Our Mother's House
Page 22
“It sounds nice,” said Mrs. Stork. Charlie ’ook ignored her. “Very nice. Some people are lucky.” There was an edge of sharpness in her voice.
Charlie ’ook had lowered his eyes and was looking at the half-concealed headline of The Dispatch.
Mrs. Stork glanced behind her and started to sit down on the black leather chair.
“Have a chair, Mrs. Stork,” said Charlie ’ook suddenly, loudly attentive. “Take the weight off your feet.” He laughed. “ ’ere, Elsa, why don’t you take Mrs. S.’s flowers down and put ’em in a vase, eh?”
White-faced, Elsa held out her hands for the flowers. She turned and left the room. They all watched her go, a sword of righteousness.
“Ah, that’s better!” Mrs. Stork withdrew a blue silk handkerchief from her bag and dabbed at her forehead.
For a moment there was silence except for the faint stirring of the fire in the grate. The air in the room seemed to press down upon them, laden with things to come. A faint breath of cool outside air touched the back of Hubert’s knees. The children stared and were quiet, waiting for Charlie ’ook to turn the old witch into a toad.
“The cost of living,” murmured Mrs. Stork as if to herself, “the cost of living.”
The spell was broken and she was not transformed.
Charlie ’ook sat down and reached for his glass of Guinness.
Mrs. Stork watched every movement. Her mouth pursed, she looked at the half-empty glass. She sighed, and then, as if following a previous train of thought, remarked, “Some have it good. That’s the way the world is. Some have it good. Some don’t.”

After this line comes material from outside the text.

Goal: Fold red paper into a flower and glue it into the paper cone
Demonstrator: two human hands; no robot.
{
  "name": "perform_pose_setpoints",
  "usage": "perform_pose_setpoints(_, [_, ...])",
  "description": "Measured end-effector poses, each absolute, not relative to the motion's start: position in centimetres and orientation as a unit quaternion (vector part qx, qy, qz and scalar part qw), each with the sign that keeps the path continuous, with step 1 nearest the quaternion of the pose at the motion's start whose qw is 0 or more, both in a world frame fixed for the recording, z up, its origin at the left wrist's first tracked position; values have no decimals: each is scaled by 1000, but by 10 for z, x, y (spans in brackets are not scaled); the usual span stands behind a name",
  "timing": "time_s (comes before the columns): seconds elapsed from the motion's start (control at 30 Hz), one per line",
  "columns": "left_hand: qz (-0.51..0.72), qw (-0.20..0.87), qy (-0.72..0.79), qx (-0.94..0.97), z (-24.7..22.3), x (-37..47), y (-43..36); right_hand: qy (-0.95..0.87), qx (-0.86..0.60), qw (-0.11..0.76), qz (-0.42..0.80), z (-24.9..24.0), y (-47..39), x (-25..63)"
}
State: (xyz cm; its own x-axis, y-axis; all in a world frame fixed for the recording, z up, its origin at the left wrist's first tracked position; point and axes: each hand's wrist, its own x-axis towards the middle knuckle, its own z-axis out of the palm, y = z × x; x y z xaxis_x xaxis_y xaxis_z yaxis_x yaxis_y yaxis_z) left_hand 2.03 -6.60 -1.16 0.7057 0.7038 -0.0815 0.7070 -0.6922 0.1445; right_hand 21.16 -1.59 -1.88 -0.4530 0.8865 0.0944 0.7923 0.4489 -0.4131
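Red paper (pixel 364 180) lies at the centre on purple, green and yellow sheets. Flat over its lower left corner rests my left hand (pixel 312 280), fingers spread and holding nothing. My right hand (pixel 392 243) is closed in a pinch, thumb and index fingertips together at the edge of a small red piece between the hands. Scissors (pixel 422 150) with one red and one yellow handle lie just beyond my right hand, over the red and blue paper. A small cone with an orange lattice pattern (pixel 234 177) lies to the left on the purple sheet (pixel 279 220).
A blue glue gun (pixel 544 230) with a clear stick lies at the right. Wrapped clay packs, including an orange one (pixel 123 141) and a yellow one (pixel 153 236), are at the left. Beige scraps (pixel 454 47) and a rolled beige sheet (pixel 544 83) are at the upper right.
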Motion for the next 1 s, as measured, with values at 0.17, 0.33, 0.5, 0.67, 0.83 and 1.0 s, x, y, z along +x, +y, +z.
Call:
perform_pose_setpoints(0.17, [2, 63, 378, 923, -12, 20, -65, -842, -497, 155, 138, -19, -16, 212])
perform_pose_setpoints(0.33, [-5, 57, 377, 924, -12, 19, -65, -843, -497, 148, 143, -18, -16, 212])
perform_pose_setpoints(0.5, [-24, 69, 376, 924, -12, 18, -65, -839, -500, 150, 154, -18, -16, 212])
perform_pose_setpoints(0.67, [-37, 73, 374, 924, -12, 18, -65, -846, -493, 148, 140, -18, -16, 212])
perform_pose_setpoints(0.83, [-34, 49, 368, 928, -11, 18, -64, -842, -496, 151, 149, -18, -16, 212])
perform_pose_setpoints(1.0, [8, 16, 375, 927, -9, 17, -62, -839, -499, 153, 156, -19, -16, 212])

“Like a drop, Mrs. Stork?”
Her eyes were at once alert. “What, me?” She hesitated, touching her lips lightly with her tongue, as if testing the flavour of her reply. Then, suddenly making up her mind, “Oh, no—not me,” she said, “I never touch it—except for medical use, of course. My Tiger wouldn’t like it.” She attempted a titter of femininity.
Charlie ’ook remained looking at her with a thoughtful lack of smile.
Mrs. Stork sighed again and her glance flickered towards the children and then round the room and back to Charlie ’ook again. “It’s ever so nice there’s a man in this house at last,” she said. “It was lucky you come when you did, Mr. Hook. Dear-oh-dearie me, what would they have done with no one to take care of ’em? What a pretty pass that would of been. Pretty pass.” She smiled with melancholy. “Why, I expect they’d ’ave ’ad to call in old Mrs. Stork. I wouldn’t be surprised. That is, if she’d been willing to come—after the way she’d been … well, I won’t go on. What’s done’s done. That’s what I say.” She wiped the moisture from her palms with the blue handkerchief. “Mrs. Stork don’t bear no grudges. You could never say that about old Mrs. S.” She waited for Charlie ’ook to light his cigarette. “It’s a lucky thing you come when you did,” she continued, “very lucky. Of course it’s not the same as a woman’s touch. Every ’ouse needs a woman’s touch.” She glanced round the room, as if detecting beneath the superficial neatness a plethora of male grubbiness. She smiled indulgently. “All the years I spent in this house. Thursdays was my day. ‘Happy’ Thursday, my Tiger used to call it. Year in, year out all these years. An’ we never met till now! Oh, o’ course, I heard all about you. All about you, Mr. Hook,” she said with the faintest emphasis on the all.
Charlie ’ook caressed his glass. “I heard a bit about you too,” he said with a grin.
Mrs. Stork said benignly, “You don’t have to be polite of pleasure. “Me? Well there’s not much to tell about me!” She folded her hands in her lap. “Plenty I could tell, though. Plenty.” She said it in a placid murmur, as if she knew that she could draw long comfort, if not perfect security, from the fact.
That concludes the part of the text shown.